Chris Carenza

Personal information
- Full name: Christopher James Carenza
- Date of birth: March 3, 1952 (age 74)
- Place of birth: St. Louis, Missouri, U.S.
- Position: Defender

Youth career
- 1971–1974: SIU Edwardsville Cougars

Senior career*
- Years: Team / Apps / (Gls)
- 1975–1976: San Antonio Thunder / 37 / (0)
- 1977: Team Hawaii / 13 / (0)

= Chris Carenza =

American soccer player (born 1952)

Christopher James Carenza is an American retired soccer defender who played professionally in the North American Soccer League.

==College==
Carenza, son of Hall of Famer Joe Carenza, Sr. and brother of John Carenza, graduated from St. Mary's High School in St. Louis, Missouri in 1970. He attended Southern Illinois University at Edwardsville where he played on the men's soccer team from 1971 to 1974. In 1972, he led the team in scoring and scored the winning goal in the NCAA Men's Division II Soccer Championship. He was also a 1974 Honorable Mention All American. In 2005, SIUE inducted Carenza into the school's Athletic Hall of Fame. He was inducted into the St. Louis Soccer Hall of Fame in 2004.

==Professional==
In 1975, Carenza signed with the San Antonio Thunder of the North American Soccer League. In 1977, the Thunder moved to Hawaii to become Team Hawaii. Carenza played that season, then left the league.

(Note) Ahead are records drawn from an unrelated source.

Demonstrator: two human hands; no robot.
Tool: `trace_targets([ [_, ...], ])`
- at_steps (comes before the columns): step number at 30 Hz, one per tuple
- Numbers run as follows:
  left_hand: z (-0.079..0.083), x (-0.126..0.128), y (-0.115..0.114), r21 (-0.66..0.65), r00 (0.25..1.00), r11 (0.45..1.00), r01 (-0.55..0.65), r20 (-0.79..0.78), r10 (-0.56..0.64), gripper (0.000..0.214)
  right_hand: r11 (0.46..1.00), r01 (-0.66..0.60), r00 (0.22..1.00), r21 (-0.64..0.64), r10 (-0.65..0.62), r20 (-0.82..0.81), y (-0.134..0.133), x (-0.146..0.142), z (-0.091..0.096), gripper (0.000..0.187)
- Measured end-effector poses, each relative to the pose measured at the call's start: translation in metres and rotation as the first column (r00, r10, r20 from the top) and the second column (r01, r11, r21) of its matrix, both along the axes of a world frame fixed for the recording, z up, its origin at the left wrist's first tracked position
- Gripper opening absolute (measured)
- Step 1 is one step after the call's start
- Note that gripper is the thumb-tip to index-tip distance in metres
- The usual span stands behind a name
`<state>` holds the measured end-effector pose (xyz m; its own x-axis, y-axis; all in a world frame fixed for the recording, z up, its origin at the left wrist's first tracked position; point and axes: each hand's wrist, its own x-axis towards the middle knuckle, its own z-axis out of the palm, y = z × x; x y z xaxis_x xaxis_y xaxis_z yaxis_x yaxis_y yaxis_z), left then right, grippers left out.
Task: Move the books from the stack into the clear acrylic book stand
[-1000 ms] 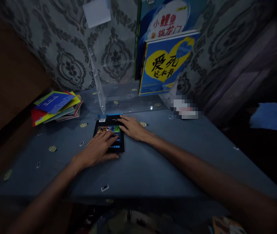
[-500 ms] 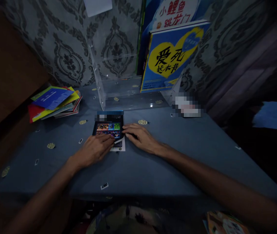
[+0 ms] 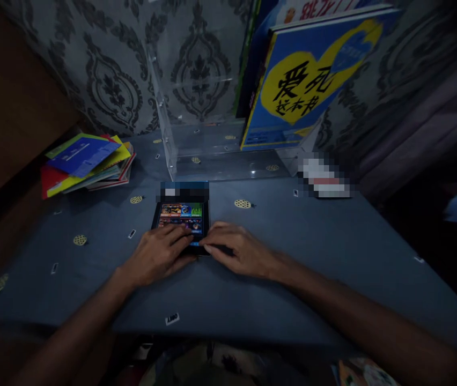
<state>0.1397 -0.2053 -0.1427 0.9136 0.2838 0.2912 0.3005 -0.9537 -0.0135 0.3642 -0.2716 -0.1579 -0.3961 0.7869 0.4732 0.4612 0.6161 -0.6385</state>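
A small dark book [image 3: 181,210] with rows of bright little pictures on its cover lies on the cloth-covered table in front of me. My left hand [image 3: 156,253] rests palm down across the book's lower left part, fingers stretched over the cover. At the lower right corner, my right hand [image 3: 241,250] has its thumb and fingertips pinched together on the book's edge. The fingers of both hands hide the bottom of the cover in part. Its top strip is blurred out.
Behind the book stands a clear acrylic rack [image 3: 168,134] holding a blue and yellow book [image 3: 304,80] at its right side. A loose pile of colourful booklets [image 3: 86,161] lies at the left. A pixelated item [image 3: 325,177] sits at the back right of the table [image 3: 293,225].
The book's lower right corner, lifted earlier with a white-edged page under it, now lies down. My right hand has moved toward me from the right edge to that corner. The view has shifted slightly.
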Motion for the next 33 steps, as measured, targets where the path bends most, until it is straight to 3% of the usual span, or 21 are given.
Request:
trace_targets([
  [3, -0.002, -0.003, 0.008, -0.11, 0.994, 0.993, -0.046, 0.096, 0.057, 0.023, 1.0, -0.009, 1.0, 0.009, 0.009, 0.002, 0.0, -0.002, -0.001, 0.02],
  [5, -0.005, -0.006, 0.014, -0.145, 0.967, 0.972, -0.183, 0.151, 0.205, 0.023, 1.0, -0.005, 1.0, 0.024, 0.005, 0.006, 0.001, -0.002, -0.002, 0.02],
  [9, -0.011, -0.013, 0.025, -0.153, 0.834, 0.837, -0.525, 0.103, 0.542, 0.031, 0.994, 0.071, 0.996, 0.085, -0.076, 0.049, 0.004, -0.002, -0.008, 0.02],
  [13, -0.016, -0.015, 0.029, -0.279, 0.79, 0.769, -0.575, 0.055, 0.611, 0.034, 0.974, 0.207, 0.958, 0.094, -0.221, 0.181, 0.008, 0.0, -0.014, 0.016],
  [15, -0.017, -0.014, 0.032, -0.444, 0.77, 0.731, -0.519, 0.13, 0.625, 0.036, 0.97, 0.23, 0.942, 0.08, -0.242, 0.234, 0.009, 0.001, -0.015, 0.016],
  [17, -0.018, -0.011, 0.035, -0.684, 0.7, 0.63, -0.367, 0.243, 0.672, 0.038, 0.968, 0.243, 0.936, 0.067, -0.252, 0.246, 0.009, 0.001, -0.014, 0.017],
  [19, -0.017, -0.007, 0.036, -0.886, 0.57, 0.449, -0.117, 0.31, 0.761, 0.042, 0.963, 0.265, 0.937, 0.05, -0.269, 0.222, 0.008, 0.0, -0.011, 0.017],
  [21, -0.015, -0.002, 0.035, -0.965, 0.473, 0.227, 0.134, 0.263, 0.841, 0.047, 0.959, 0.284, 0.944, 0.014, -0.282, 0.171, 0.007, 0.0, -0.009, 0.017],
  [23, -0.012, 0.002, 0.031, -0.958, 0.46, 0.041, 0.285, 0.175, 0.87, 0.047, 0.953, 0.298, 0.95, -0.044, -0.292, 0.112, 0.006, -0.001, -0.01, 0.019],
  [24, -0.01, 0.003, 0.029, -0.944, 0.467, -0.025, 0.329, 0.14, 0.873, 0.044, 0.947, 0.313, 0.949, -0.074, -0.308, 0.07, 0.007, -0.001, -0.012, 0.02],
  [26, -0.008, 0.003, 0.025, -0.918, 0.451, -0.089, 0.387, 0.104, 0.886, 0.038, 0.92, 0.364, 0.926, -0.144, -0.374, -0.046, 0.01, 0.0, -0.018, 0.029],
  [29, -0.006, 0.002, 0.019, -0.877, 0.413, -0.098, 0.47, 0.12, 0.903, 0.035, 0.859, 0.39, 0.821, -0.332, -0.487, -0.297, 0.018, -0.001, -0.026, 0.052],
  [31, -0.005, 0.002, 0.015, -0.848, 0.412, -0.103, 0.52, 0.143, 0.9, 0.037, 0.84, 0.23, 0.736, -0.491, -0.481, -0.476, 0.021, -0.002, -0.023, 0.058],
  [33, -0.004, 0.003, 0.012, -0.822, 0.413, -0.12, 0.557, 0.149, 0.898, 0.038, 0.814, -0.02, 0.655, -0.58, -0.428, -0.623, 0.021, -0.004, -0.014, 0.054],
])
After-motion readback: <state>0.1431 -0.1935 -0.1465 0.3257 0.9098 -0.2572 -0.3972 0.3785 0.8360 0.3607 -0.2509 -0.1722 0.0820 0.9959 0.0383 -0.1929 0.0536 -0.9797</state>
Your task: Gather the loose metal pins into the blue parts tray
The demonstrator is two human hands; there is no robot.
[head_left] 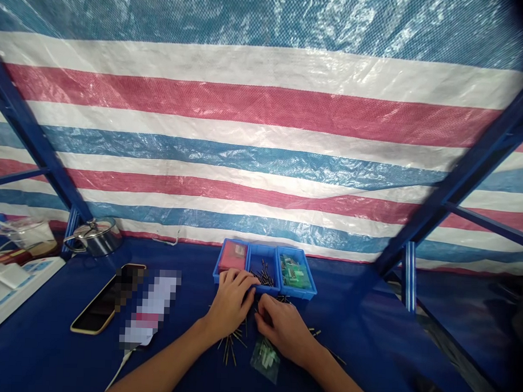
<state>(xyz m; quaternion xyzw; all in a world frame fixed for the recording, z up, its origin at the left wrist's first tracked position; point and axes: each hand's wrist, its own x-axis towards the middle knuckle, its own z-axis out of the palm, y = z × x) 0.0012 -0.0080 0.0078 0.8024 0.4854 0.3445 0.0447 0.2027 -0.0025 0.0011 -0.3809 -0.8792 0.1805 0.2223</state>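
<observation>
My left hand (pixel 231 302) rests on the blue table cloth in front of the blue bins, fingers curled together over something small I cannot make out. My right hand (pixel 282 328) lies close beside it, fingers bent and pinched near the left fingertips. Thin dark metal pins (pixel 231 346) lie scattered under and around both hands. A small clear bag of pale green parts (pixel 266 358) lies just below my right hand. The middle blue bin (pixel 264 270) holds more dark pins. The left bin (pixel 232 255) holds red pieces, the right bin (pixel 294 271) green ones.
A phone (pixel 101 305) lies face up at the left, next to a blurred white object (pixel 152 309) with a cable. A metal pot with a lid (pixel 95 237) stands at the back left. Blue frame posts (pixel 408 275) and a striped tarp (pixel 263 133) enclose the table.
</observation>
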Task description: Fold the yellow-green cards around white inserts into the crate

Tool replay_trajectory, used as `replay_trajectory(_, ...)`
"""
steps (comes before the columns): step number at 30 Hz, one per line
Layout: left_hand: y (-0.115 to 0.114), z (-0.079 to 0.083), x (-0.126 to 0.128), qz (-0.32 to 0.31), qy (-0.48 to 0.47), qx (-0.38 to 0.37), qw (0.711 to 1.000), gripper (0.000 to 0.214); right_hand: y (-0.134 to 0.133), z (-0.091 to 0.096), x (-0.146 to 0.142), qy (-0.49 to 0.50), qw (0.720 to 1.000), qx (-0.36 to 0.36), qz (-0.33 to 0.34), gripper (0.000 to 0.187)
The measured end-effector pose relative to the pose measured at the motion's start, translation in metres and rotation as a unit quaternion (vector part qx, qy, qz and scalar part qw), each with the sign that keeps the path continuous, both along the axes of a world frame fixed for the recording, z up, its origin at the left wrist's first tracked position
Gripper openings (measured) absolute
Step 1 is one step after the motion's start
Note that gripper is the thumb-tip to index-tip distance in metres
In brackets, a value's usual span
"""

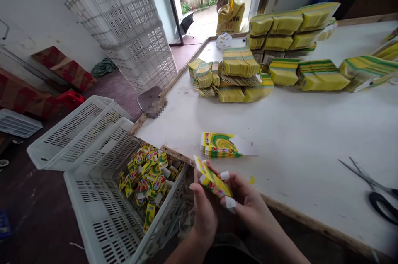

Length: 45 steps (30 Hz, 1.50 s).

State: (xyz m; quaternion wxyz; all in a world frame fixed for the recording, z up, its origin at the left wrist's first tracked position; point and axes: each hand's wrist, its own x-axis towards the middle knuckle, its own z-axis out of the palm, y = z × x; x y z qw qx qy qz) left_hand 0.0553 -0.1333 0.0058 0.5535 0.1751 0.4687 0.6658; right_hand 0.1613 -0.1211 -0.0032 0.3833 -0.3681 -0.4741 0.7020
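A small yellow and green printed carton (214, 181) is held between both hands just in front of the table edge. It tilts, its upper left end raised. My right hand (248, 202), with white wrapping on thumb and finger, pinches its right end. My left hand (203, 214) closes round the other end, thumb in front and its other fingers partly hidden behind the carton. Beyond them, a short stack of flat printed cartons (220, 146) lies on the white table (298, 131). Left of my hands, a white plastic crate (102, 214) contains many small folded cartons (152, 173).
Scissors (370, 181) lie at the table's right. Bundled flat cartons (239, 63) are piled at the back, with more bundles (323, 75) to the right. Stacked white crates (133, 27) stand left of the doorway. A dark, partly pixelated object (151, 100) rests at the table's left edge.
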Motion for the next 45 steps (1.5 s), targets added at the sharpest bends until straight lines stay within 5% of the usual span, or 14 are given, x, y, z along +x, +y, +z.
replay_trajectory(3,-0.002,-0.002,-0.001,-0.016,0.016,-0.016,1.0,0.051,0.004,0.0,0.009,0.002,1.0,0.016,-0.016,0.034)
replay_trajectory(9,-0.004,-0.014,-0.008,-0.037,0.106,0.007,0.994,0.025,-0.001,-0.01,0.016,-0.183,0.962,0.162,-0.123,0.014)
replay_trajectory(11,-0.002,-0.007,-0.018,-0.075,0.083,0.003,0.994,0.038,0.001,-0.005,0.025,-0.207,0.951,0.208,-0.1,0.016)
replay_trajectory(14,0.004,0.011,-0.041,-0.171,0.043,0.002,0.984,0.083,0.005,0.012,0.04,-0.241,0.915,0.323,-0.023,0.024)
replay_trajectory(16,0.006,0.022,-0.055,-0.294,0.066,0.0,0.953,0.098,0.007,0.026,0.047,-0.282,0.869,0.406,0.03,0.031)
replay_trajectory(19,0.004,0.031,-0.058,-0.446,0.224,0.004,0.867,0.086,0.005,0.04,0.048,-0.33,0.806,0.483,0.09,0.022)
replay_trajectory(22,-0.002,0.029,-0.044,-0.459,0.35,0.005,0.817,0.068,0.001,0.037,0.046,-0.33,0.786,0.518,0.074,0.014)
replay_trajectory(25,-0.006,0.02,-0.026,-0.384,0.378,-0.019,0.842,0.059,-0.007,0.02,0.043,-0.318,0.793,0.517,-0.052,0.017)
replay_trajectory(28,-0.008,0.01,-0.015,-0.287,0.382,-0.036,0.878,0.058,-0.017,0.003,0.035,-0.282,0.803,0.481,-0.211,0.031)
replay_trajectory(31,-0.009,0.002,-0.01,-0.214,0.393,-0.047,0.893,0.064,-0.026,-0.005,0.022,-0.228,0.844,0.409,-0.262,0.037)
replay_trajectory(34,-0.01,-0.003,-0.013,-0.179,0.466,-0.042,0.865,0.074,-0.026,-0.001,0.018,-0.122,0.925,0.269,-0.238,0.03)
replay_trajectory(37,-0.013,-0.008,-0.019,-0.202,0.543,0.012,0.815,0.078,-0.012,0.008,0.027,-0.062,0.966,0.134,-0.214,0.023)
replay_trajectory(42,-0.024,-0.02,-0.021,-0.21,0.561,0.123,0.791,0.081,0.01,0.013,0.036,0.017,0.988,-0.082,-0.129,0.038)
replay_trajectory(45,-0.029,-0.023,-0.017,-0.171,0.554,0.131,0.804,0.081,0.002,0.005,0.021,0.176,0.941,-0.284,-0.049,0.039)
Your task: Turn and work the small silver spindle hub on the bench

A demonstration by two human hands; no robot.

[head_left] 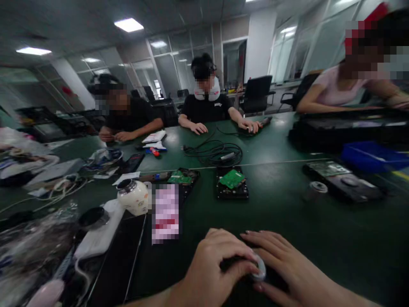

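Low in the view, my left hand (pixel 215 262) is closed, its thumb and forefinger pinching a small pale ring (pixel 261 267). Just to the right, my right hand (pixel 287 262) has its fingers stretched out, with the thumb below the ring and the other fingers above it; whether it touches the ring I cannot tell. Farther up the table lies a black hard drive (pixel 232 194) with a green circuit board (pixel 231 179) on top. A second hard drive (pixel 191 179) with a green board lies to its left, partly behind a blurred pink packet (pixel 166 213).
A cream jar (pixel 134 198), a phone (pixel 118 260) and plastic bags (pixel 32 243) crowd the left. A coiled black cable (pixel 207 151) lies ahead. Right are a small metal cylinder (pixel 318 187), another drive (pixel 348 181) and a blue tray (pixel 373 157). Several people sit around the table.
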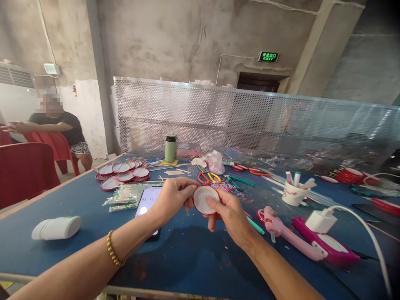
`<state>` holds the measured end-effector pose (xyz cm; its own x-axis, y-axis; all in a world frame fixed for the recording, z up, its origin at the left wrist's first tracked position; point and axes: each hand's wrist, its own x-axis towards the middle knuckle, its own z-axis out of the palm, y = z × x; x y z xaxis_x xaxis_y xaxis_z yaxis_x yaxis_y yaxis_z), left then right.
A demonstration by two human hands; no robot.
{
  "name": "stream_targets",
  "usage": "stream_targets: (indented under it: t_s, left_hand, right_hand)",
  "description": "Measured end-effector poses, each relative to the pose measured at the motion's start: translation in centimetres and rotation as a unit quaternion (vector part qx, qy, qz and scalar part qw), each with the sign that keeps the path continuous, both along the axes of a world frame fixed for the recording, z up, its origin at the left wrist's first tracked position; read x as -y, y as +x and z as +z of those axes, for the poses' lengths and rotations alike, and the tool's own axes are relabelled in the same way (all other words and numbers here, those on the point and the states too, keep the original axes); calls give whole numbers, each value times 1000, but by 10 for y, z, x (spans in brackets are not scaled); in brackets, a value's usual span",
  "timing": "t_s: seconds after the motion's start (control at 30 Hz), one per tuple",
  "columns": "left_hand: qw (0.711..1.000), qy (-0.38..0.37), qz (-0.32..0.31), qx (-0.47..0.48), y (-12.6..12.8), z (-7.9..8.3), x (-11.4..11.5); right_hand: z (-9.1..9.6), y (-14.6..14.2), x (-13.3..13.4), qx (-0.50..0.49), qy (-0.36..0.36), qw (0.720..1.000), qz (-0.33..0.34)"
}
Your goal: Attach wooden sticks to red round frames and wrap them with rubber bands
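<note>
A small round white disc with a red rim [204, 201] is held up in front of me above the blue table. My right hand [229, 212] grips it from the right, its thumb lying across the white face and its fingers behind. At the upper left edge of the disc, the thumb and forefinger of my left hand [176, 196] are pinched together against the red rim. Whether those fingertips also hold something thin cannot be made out. Below my left wrist lies a phone [146, 204] showing a timer, partly hidden by the hand.
Red-rimmed discs [121, 173] are piled at the back left, beside wrapped packets [125, 196]. A white bottle [56, 228] lies at left; a green flask [170, 149] stands behind. To the right are a pink glue gun [287, 235], a power strip [331, 246] and a marker cup [293, 193].
</note>
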<state>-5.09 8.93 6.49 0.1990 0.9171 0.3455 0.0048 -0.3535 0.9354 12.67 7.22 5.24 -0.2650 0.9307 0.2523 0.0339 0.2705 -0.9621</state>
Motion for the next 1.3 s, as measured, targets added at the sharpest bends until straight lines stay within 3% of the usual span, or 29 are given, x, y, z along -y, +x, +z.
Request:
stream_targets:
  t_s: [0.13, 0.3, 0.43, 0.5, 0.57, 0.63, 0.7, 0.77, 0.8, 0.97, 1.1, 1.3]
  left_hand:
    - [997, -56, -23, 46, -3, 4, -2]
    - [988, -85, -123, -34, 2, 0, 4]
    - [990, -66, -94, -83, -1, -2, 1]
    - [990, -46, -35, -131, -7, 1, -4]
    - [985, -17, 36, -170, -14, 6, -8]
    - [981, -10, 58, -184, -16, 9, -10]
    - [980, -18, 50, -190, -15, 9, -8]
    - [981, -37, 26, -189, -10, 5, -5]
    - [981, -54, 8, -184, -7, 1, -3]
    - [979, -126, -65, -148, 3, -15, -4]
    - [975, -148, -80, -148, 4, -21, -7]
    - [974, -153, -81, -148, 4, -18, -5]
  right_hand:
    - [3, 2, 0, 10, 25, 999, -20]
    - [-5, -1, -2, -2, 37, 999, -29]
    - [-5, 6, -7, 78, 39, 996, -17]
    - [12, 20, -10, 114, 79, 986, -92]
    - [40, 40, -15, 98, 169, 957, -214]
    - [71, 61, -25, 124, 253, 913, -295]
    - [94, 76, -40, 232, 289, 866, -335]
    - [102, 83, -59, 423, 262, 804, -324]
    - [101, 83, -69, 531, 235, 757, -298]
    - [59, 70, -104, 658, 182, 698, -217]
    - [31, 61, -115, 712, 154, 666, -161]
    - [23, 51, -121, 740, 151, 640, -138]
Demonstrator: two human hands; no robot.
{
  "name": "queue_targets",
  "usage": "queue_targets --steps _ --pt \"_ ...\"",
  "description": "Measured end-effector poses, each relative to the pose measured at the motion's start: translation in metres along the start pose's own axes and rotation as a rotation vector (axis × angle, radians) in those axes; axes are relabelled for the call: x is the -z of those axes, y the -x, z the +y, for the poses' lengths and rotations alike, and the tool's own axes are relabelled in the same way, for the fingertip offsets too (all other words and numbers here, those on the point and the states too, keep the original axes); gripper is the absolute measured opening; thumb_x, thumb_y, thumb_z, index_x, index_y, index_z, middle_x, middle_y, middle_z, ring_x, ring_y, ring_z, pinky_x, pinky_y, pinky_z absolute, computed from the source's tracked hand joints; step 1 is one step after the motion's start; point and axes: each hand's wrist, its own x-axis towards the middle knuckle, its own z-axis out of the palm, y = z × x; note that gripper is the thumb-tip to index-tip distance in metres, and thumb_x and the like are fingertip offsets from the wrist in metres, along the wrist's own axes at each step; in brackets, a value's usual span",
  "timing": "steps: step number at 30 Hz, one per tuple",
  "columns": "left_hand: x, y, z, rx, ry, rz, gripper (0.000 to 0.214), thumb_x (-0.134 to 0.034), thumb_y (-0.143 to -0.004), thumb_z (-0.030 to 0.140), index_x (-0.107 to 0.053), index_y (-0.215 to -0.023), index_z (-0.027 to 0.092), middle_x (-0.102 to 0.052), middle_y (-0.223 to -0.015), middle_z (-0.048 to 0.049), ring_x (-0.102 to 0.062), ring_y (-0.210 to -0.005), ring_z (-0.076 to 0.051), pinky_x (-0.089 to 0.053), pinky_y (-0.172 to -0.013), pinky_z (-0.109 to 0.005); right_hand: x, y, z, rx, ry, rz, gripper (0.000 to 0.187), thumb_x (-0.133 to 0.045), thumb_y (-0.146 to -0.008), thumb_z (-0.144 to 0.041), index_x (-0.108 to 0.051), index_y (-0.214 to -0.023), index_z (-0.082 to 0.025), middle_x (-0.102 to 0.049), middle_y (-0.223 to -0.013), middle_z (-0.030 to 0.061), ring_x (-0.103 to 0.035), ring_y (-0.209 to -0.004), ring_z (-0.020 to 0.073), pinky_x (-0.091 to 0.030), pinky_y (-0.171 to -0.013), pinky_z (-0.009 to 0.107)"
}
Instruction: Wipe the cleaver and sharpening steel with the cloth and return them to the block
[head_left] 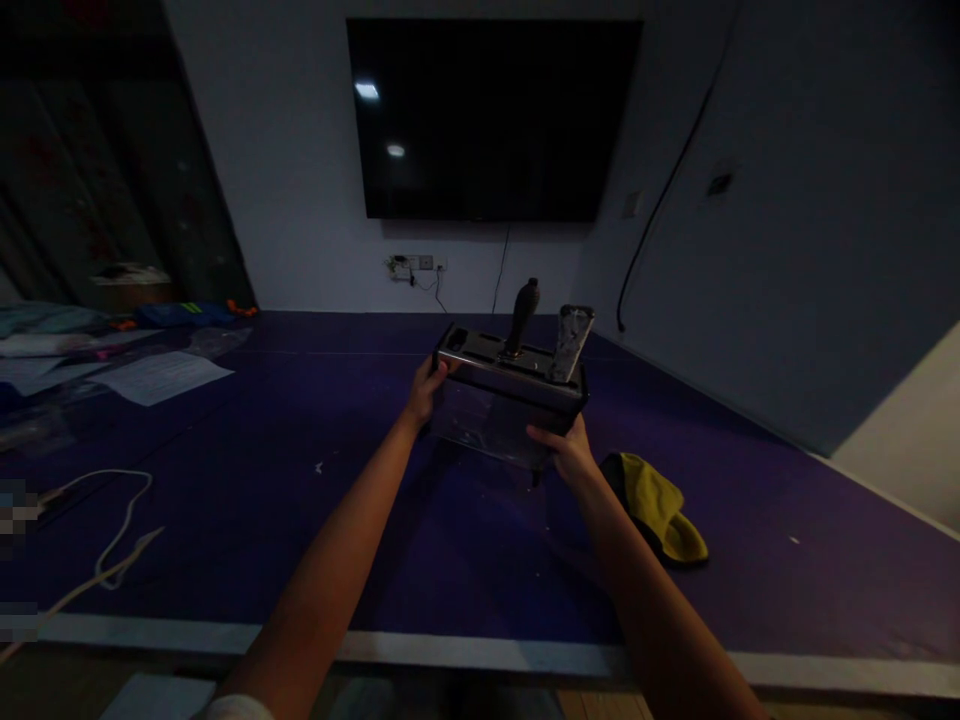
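Note:
Between my hands is a box-shaped knife holder (484,415) with a shiny slotted top, dark edges and see-through sides. It is tilted and seems raised off the purple surface. My left hand (426,393) grips its left end, thumb near the top edge. My right hand (568,447) is closed on the lower right corner, thumb along the front. Out of the top rises a dark rounded handle (523,312). Beside it stands a pale, worn-looking flat piece (573,342), whose kind I cannot make out. A yellow and black cloth (660,505) lies next to my right forearm.
The purple tabletop (247,520) has a white front edge. Papers (161,377) and clear plastic lie at the left, with a white cable (129,510) nearer me. A wall-mounted television (491,120) hangs behind, sockets (425,262) beneath it. A black cable (667,195) hangs on the right wall.

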Motion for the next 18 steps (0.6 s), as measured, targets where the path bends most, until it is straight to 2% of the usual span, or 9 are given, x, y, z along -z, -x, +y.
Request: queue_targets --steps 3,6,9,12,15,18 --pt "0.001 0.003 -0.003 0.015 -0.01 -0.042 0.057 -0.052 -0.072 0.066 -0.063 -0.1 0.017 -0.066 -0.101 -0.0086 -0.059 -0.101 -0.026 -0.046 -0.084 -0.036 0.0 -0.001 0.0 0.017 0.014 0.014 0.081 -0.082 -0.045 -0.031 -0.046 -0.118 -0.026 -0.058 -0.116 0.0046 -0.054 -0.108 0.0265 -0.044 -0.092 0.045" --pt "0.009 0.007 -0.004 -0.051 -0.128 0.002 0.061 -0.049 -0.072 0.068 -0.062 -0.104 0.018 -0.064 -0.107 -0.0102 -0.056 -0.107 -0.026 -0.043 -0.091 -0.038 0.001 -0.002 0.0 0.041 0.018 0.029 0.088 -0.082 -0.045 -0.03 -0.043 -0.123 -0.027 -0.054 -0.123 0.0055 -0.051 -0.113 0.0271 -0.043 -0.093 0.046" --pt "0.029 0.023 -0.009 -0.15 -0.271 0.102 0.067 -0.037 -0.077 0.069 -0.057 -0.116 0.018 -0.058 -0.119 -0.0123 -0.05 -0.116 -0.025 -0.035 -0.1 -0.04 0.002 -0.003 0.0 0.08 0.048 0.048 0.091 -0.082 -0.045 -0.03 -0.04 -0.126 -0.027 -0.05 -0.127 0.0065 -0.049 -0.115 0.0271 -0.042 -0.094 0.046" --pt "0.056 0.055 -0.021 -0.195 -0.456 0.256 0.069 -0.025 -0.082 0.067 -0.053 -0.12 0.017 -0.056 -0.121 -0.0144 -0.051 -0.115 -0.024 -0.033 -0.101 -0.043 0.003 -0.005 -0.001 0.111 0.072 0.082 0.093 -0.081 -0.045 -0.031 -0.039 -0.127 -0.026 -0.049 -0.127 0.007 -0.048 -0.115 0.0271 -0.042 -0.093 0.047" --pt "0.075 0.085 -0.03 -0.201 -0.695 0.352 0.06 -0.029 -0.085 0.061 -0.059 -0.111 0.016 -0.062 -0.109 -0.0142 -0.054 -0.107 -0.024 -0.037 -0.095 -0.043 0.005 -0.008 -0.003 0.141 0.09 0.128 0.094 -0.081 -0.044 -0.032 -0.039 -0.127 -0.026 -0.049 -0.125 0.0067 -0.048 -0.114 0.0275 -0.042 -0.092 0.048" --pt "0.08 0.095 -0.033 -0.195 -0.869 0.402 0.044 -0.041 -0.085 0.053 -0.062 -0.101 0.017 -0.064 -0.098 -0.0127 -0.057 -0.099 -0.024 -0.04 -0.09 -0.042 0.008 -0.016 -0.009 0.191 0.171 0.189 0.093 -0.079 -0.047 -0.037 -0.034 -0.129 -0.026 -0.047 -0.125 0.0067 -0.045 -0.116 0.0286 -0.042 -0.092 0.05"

Carenza spent a few months beginning in October 1978 with London Football League side Leyton Orient. In December 1978, after seven reserve outings and an appearance against Sweden's IFK Goteborg in a friendly he was offered a professional contract. However, he tore his groin in a training session, and had to return home. Once recovered he signed for Team Hawaii in 1978, but retired from the game soon after and went into coaching.

In later years he became an Assistant Attorney General in Missouri and in March 2012 he was appointed the executive director of the Vehicle Protection Association, a position he still held in July 2013.